We are now closely watching ship flows through the Strait of Hormuz, where a significant pick-up in volume would weigh further on oil prices and further boost risk taking. It would also reverse the stagflationary investment trends witnessed in markets over the last month that include the stronger dollar and weaker stock markets. But, the 10-point plan delivered by Iran via Pakistan looks tough to agree upon, at least in the next two weeks. That was the path to an off-ramp but we think we should expect volatility the closer we get to the next deadline. Indeed, talks between the sides are set to go ahead in the next few days and headline havoc may again descend upon us. That could again mean we see Trump’s maximalist, escalate to de-escalate strategy which is the POTUS’ modus operandi. Wiser people than us appear to forget this!

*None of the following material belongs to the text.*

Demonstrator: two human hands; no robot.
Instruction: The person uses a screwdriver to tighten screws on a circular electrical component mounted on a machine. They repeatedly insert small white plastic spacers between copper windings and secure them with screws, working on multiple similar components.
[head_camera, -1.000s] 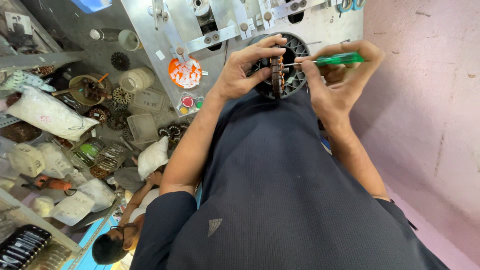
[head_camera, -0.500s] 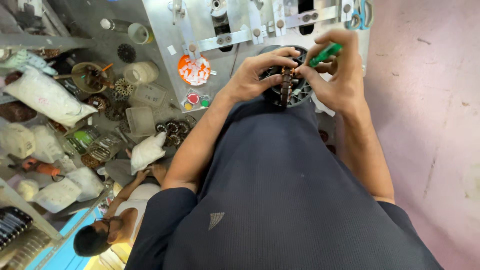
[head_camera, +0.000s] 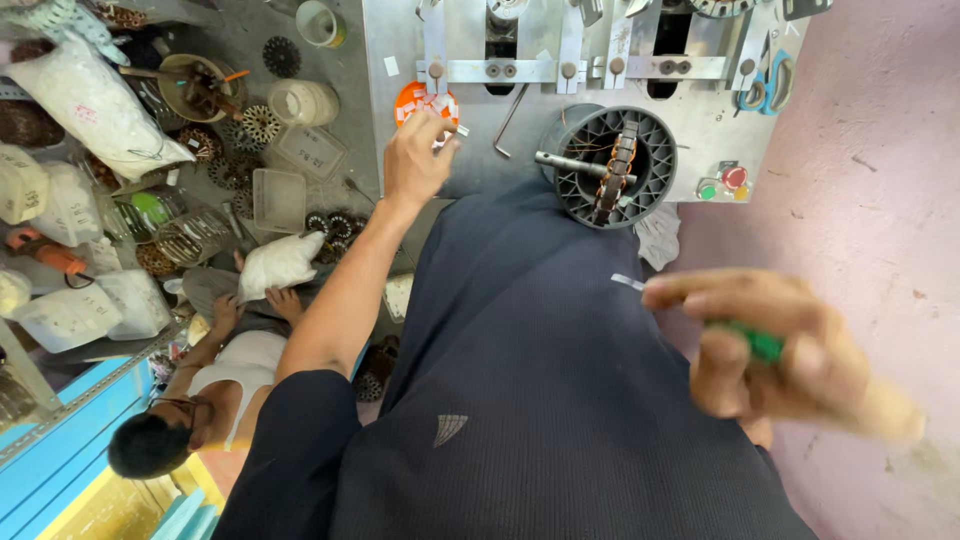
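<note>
In the head view we look down over our own dark shirt at a grey metal tabletop. Our left hand is stretched forward, its fingers curled down onto an orange-and-white round container at the tabletop's near edge; they seem to be pinching a small white piece, but we cannot tell for sure. Our right hand is drawn back close to the body, blurred, its fingers pressed together around a green-handled screwdriver whose thin metal tip points left.

The one black ribbed motor housing, round and open toward us, sits ahead of the right hand's fingers and to the right of the left hand's fingers. One steel shaft pokes out of it with its long axis pointing left, and one copper-wound stator stands on edge inside. The left hand looks somewhat nearer to the housing, though both are apart from it.

Just right of the left fingers lies one bent hex key. Beyond the housing to the right we count two round buttons, one red and one green. Far left of the fingers, below tabletop level, a second person sits on the floor among white bags and trays of parts.
</note>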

Gold regains footing, but still down
Gold’s safe haven qualities against uncertainty in the world have been questioned in recent weeks.  That trade worked until just a few days after the Middle East conflict broke out, and then the correlation flipped. Since early March, the precious metal rose in response to hopes for a deal and declined when the fighting intensified. This was due to markets focusing on inflation concerns, rising yields and the dollar. The precious metal is non-interest bearing, and the rise in Treasury yields made it less attractive. Forced liquidation during the escalation in Middle East tensions also temporarily weakened its safe‑haven appeal with profit taking seen after the precious metal’s stellar run. Going forward, yields should typically move in a more orderly fashion, which should reduce their impact on bullion. That would allow a reversion to gold’s traditional haven role. . Central banks also stepped up gold purchases in February, rebounding after a lull in January, which should underpin long-term support.
Technically, the precious metal faces resistance at the midpoint of this year’s high to low at $4,848 and then the 50-day SMA at $4,932. Support is the 38.2% retracement level at $4,671 and the 100-day SMA at $4,650. We note that even during its largest fall in mid-March, gold held above the 200-day SMA, currently at $4,139, which is another bullish sign for the long run.